**Exercise description**
Could you print each line of the material below exactly?

** Supplied information follows **

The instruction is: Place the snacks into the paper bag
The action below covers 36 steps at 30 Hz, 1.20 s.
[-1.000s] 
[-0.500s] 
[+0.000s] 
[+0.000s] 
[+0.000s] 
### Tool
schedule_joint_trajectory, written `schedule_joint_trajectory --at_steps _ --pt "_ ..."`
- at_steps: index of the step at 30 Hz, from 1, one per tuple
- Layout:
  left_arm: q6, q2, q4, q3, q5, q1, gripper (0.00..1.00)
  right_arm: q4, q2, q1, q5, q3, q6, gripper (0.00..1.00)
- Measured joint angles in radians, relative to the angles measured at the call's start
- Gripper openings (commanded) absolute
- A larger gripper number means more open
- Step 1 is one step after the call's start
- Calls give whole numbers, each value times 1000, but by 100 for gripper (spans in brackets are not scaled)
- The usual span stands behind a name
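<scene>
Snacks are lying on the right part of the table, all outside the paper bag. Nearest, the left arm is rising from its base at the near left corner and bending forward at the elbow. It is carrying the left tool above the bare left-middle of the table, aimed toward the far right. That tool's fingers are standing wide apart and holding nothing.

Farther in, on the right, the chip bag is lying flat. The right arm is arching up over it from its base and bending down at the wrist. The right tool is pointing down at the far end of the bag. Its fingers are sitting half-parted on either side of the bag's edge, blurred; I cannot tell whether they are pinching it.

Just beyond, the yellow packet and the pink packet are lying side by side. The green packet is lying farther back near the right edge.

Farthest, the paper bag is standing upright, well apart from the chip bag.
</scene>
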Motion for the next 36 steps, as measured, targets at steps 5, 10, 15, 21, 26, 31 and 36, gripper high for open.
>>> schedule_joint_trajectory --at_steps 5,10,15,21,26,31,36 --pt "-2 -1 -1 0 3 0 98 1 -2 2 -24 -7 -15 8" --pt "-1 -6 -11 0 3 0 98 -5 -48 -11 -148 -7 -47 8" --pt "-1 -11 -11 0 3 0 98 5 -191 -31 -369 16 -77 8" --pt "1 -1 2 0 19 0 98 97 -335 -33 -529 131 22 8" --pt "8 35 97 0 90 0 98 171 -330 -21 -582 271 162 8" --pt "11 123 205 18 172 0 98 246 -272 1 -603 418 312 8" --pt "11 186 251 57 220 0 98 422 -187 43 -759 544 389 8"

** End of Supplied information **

**Exercise answer**
The instruction is: Place the snacks into the paper bag
The action below covers 36 steps at 30 Hz, 1.20 s.
[-1.000s] 
[-0.500s] 
[+0.000s] 
[+0.000s] 
[+0.000s] 
### Tool
schedule_joint_trajectory, written `schedule_joint_trajectory --at_steps _ --pt "_ ..."`
- at_steps: index of the step at 30 Hz, from 1, one per tuple
- Layout:
  left_arm: q6, q2, q4, q3, q5, q1, gripper (0.00..1.00)
  right_arm: q4, q2, q1, q5, q3, q6, gripper (0.00..1.00)
- Measured joint angles in radians, relative to the angles measured at the call's start
- Gripper openings (commanded) absolute
- A larger gripper number means more open
- Step 1 is one step after the call's start
- Calls give whole numbers, each value times 1000, but by 100 for gripper (spans in brackets are not scaled)
- The usual span stands behind a name
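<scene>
Snacks are lying on the right part of the table, all outside the paper bag. Nearest, the left arm is rising from its base at the near left corner and bending forward at the elbow. It is carrying the left tool above the bare left-middle of the table, aimed toward the far right. That tool's fingers are standing wide apart and holding nothing.

Farther in, on the right, the chip bag is lying flat. The right arm is arching up over it from its base and bending down at the wrist. The right tool is pointing down at the far end of the bag. Its fingers are sitting half-parted on either side of the bag's edge, blurred; I cannot tell whether they are pinching it.

Just beyond, the yellow packet and the pink packet are lying side by side. The green packet is lying farther back near the right edge.

Farthest, the paper bag is standing upright, well apart from the chip bag.
</scene>
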Motion for the next 36 steps, as measured, targets at steps 5, 10, 15, 21, 26, 31 and 36, gripper high for open.
>>> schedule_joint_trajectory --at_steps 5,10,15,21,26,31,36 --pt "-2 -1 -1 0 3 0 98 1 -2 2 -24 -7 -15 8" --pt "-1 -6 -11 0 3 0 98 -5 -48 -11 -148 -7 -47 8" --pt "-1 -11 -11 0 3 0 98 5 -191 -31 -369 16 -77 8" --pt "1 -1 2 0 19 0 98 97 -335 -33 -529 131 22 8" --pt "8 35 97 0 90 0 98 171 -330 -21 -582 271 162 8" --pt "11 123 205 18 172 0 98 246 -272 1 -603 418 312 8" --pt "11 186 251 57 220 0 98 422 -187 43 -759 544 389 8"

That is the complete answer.